Reputation: 1
I have tried the following example, which works very well. In the example file, the values are stored in 10-minute intervals. However, since I need to bring in more values that are just hourly available, I deleted from the database all values that were not at a full hour. Say: There are now only 1/6 as many rows and three more columns that are not selected in this test run so far.
If I now execute the code exactly as before, the following step will return
path_checkpoint = "model_checkpoint.h5"
es_callback = keras.callbacks.EarlyStopping(monitor="val_loss", min_delta=0, patience=5)
modelckpt_callback = keras.callbacks.ModelCheckpoint(
monitor="val_loss",
filepath=path_checkpoint,
verbose=1,
save_weights_only=True,
save_best_only=True,
)
history = model.fit(
dataset_train,
epochs=epochs,
validation_data=dataset_val,
callbacks=[es_callback, modelckpt_callback],
)
always the message the val_loss error for each epoch:
Epoch 1/10
871/871 [==============================] - ETA: 0s - loss: 0.4529
Epoch 1: val_loss did not improve from inf
871/871 [==============================] - 288s 328ms/step - loss: 0.4529 - val_loss: nan
I think it is related to this previous code block,
split_fraction = 0.715
train_split = int(split_fraction * int(df.shape[0]))
step = 6
past = 720
future = 72
learning_rate = 0.001
batch_size = 256
epochs = 10
def normalize(data, train_split):
data_mean = data[:train_split].mean(axis=0)
data_std = data[:train_split].std(axis=0)
return (data - data_mean) / data_std
where the original author specifies that only every sixth record should be used.
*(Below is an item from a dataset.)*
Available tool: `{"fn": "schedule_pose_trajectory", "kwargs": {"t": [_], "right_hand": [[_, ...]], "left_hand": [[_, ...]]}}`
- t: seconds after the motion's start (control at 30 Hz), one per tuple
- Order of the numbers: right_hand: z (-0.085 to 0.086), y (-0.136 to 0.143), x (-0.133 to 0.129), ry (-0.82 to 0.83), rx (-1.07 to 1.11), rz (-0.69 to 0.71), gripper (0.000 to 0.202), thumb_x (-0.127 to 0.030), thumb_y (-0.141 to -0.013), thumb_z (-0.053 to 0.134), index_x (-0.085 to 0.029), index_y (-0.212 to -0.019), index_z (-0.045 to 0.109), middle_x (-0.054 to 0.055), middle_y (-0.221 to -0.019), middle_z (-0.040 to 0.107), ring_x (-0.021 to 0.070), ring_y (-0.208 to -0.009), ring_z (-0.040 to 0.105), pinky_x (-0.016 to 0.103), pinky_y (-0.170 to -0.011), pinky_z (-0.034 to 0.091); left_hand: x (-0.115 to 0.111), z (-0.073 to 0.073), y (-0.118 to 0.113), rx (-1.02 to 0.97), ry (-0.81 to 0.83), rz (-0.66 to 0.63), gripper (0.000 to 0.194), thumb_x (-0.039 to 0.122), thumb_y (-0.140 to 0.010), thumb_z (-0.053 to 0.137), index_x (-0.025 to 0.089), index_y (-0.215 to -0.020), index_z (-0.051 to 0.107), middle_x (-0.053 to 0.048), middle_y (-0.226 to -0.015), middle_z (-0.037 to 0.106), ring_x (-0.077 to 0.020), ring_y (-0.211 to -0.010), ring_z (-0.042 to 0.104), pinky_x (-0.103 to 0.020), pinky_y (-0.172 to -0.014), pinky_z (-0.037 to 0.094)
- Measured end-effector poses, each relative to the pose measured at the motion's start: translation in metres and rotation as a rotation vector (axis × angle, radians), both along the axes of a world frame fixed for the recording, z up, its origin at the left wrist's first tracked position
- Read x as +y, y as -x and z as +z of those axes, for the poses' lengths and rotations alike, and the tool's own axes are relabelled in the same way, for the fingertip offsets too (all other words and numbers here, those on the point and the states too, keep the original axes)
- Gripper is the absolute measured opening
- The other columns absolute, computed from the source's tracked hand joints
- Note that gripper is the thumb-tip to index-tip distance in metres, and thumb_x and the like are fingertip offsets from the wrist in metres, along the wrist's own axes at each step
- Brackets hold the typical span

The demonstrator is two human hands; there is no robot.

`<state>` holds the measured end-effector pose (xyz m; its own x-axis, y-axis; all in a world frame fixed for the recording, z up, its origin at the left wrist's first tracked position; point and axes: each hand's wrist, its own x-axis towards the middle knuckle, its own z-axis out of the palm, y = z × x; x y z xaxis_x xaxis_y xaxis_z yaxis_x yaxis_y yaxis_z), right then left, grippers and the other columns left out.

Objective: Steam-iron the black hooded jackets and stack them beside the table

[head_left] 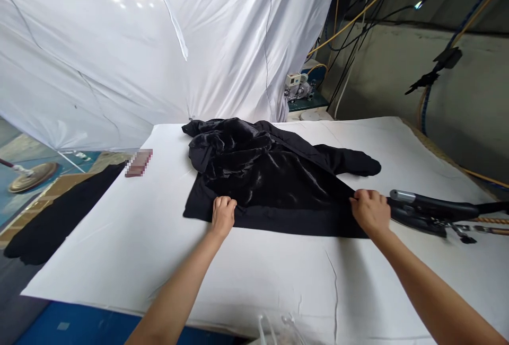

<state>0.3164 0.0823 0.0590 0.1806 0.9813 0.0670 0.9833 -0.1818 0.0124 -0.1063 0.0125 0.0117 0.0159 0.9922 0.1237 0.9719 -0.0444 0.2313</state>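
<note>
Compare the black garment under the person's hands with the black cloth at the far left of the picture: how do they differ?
The garment lies on the white tabletop; the cloth lies beyond its left edge. 
The garment shows a glossy, plush surface inside a plainer border, while the cloth looks matte throughout. 
The left hand and right hand grip the garment; neither touches the cloth. 
Both are black.

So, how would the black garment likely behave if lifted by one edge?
The black garment is probably floppy, since it lies in loose folds. Its shiny lining may feel slippery, and the outstretched sleeve would likely dangle.
</note>
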Motion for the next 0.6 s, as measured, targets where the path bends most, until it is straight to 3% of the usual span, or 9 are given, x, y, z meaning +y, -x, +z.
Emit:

Since I already removed every sixth record before, it should now use all records. Therefore I already tried to set step = 1, but without success. It still comes with the message that val_loss did not improve from inf
Does anyone know what else I would need to adjust to satisfy the code that I now have only one-sixth as many rows as originally thought? The result should initially end up with the same values as in the example because I have not yet used the new data.
Upvotes: 0
Views: 32
Reputation: 1
The Issue was inside the .csv file. In two of the 300000 rows, the date was formatted as 25.10.18, but in the other rows, the time was 25.10.2018.
After editing the format to a consistent dd.mm.yyyy, the val_loss decreased as expected.
If you are facing the same issue, this code can help you to find wrong formatted rows:
date_time = pd.to_datetime(df.pop('Date Time'), format='%d.%m.%Y %H:%M:%S')
Upvotes: 0